In terms of the project, the team reassessed the accuracy of our drought and fire models and worked to increase the accuracy to the level of the Technical Performance Measure that was set last semester. To increase accuracy, the CS team added new data sources, changed model parameters, and worked on developing new types of models to see which gave the best result when compared to test data. Additionally, the CS and BE team that is working on the API scraper continued development to find new fire data sources for the accuracy improvements.
During class, the team had the pleasure of listening to a DE&I presentation from Yvette Carter. During this presentation, the team was able to learn about our own implicit biases and how these can affect our performance and interactions on teams and in the workplace, as well as in daily life. Ms. Carter was able to teach us how to recognize and work to overcome these biases, a difficult undertaking that we will have to work for throughout our lives. It was extremely helpful to have these tools presented to us, and working towards diverse and inclusive workplaces is something we are all passionate about.
This week, Grape Expectations made more progress with all of the different facets of the project, and also learned about leadership in engineering.
In project progress, the CS team has made great leaps in the microservice work. They set up a weekly meeting with one of Terraview’s software engineers to work in the development environment and streamline the microservice integration. Additionally, the team has successfully Dockerized the code needed for the microservice, so it simply needs to be combined with Terraview’s systems in order to be complete. On the pest research side, significant strides have been made in the research that supports the continued development of a pest threat system in addition to the pre-existing wildfire, smoke, and drought threat systems.

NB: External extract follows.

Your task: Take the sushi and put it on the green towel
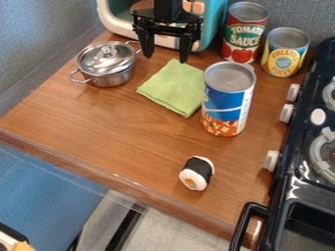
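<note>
My gripper (pixel 166 55) hangs over the back of the wooden counter, above the far edge of the green towel, its two fingers spread apart with nothing between them. The green towel (pixel 171 87) lies folded flat behind the middle of the counter, its right side partly hidden by a blue can. Near the front edge, the sushi (pixel 197 173) rests on the wood, a white piece with a black band and an orange spot on its end. It is well in front of both towel and gripper.
The blue can (pixel 226 100) stands between towel and stove (pixel 314 162). A lidded steel pot (pixel 107 64) is left of the towel. A tomato can (pixel 243 33) and a yellow can (pixel 284 53) stand at the back right, and a teal-and-white box (pixel 214 22) behind the gripper.
</note>
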You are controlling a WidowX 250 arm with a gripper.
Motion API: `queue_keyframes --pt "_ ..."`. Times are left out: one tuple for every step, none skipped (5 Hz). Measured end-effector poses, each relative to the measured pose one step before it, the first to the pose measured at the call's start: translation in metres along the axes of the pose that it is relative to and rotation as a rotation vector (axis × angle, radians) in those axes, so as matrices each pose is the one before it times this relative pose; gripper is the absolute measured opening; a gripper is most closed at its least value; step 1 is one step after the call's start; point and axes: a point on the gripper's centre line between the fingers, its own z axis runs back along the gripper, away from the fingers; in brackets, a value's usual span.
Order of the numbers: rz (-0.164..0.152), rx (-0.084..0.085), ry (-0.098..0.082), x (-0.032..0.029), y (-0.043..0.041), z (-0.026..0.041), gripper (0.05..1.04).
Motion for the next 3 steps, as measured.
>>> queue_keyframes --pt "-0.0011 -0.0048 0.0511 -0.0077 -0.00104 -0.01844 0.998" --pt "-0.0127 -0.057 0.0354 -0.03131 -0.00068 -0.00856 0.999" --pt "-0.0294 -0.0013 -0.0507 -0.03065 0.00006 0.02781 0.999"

The main pests and diseases that will be studied are Pierce’s Disease (caused by Glassy-Winged Sharpshooters) and Powdery Mildew.

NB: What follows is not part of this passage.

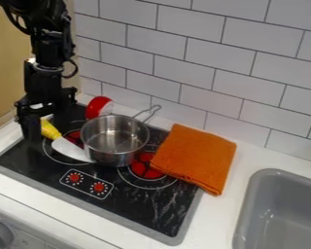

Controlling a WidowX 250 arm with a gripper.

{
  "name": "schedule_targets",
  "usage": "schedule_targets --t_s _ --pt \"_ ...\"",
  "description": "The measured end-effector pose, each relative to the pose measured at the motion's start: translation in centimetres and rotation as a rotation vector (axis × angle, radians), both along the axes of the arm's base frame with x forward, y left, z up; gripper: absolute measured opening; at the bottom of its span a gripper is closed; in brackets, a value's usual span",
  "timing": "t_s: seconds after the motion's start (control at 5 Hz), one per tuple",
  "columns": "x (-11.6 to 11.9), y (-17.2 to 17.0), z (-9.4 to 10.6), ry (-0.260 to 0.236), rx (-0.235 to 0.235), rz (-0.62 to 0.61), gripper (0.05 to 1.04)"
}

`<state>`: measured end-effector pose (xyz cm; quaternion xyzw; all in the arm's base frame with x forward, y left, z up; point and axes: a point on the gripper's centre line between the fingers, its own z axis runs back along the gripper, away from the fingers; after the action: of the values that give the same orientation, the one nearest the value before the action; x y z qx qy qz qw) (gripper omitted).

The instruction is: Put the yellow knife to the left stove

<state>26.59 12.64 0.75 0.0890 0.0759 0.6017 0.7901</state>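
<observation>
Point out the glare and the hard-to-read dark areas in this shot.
Camera view: bright highlights on the shiny metal pot; camera view: pale streaks on the glossy black stovetop, possibly reflections; camera view: the black gripper partly blends into the dark surface behind it.

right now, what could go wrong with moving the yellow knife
The blade of the yellow knife ends right by the pot, so dragging it could scrape or nudge the pot. The claw is low beside the yellow handle and might push it instead of lifting it. The orange cloth overlaps the stove, so it could scorch if a burner were on.
</observation>
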Motion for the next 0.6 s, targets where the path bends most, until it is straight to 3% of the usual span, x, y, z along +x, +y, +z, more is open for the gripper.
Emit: schedule_targets --t_s 0.2,0.4,0.6 --pt "-0.2 0.2 1.9 -0.011 0.02 -0.021 1.01" --pt "-0.5 0.3 3.8 0.058 0.059 -0.086 0.999" --pt "1.4 -1.5 7.8 0.047 0.124 -0.336 0.999"
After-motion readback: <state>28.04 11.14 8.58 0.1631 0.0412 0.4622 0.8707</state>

In class, the team listened to other teams’ “Design for X” presentations, and was able to gain a greater understanding of the Design for X system. Additionally, there was a guest speaker who taught about the importance of leadership in engineering.
This week, the team continued work on improving our prototype and also learned about the expectations for the Final Design Review.
In terms of work this week, the members of Grape Expectations have been divided into specialized roles based on what still needs to be done for the project. A CS and BE team are working on the development of an API scraper to find and integrate new data sources for the original fire model and the new smoke model. One of our other CS members is working on the integration of our current fire model into a microservice for Terraview. Another CS member is working on improvements to the drought model. Finally, the other BE member is researching and documenting pest and disease threat sources to evaluate whether a pest/disease model would be a feasible endeavor given the time left with the project. Everyone is full steam ahead and working towards overall improvement of the project.
In class, we learned about the concept of “Design for X,” a model used to determine what we will be designing for and why. This helps us keep in mind the end goal of our project while working on it, so that we can optimize the outcome. We have determined that our team specifically will be designing for testing and integration.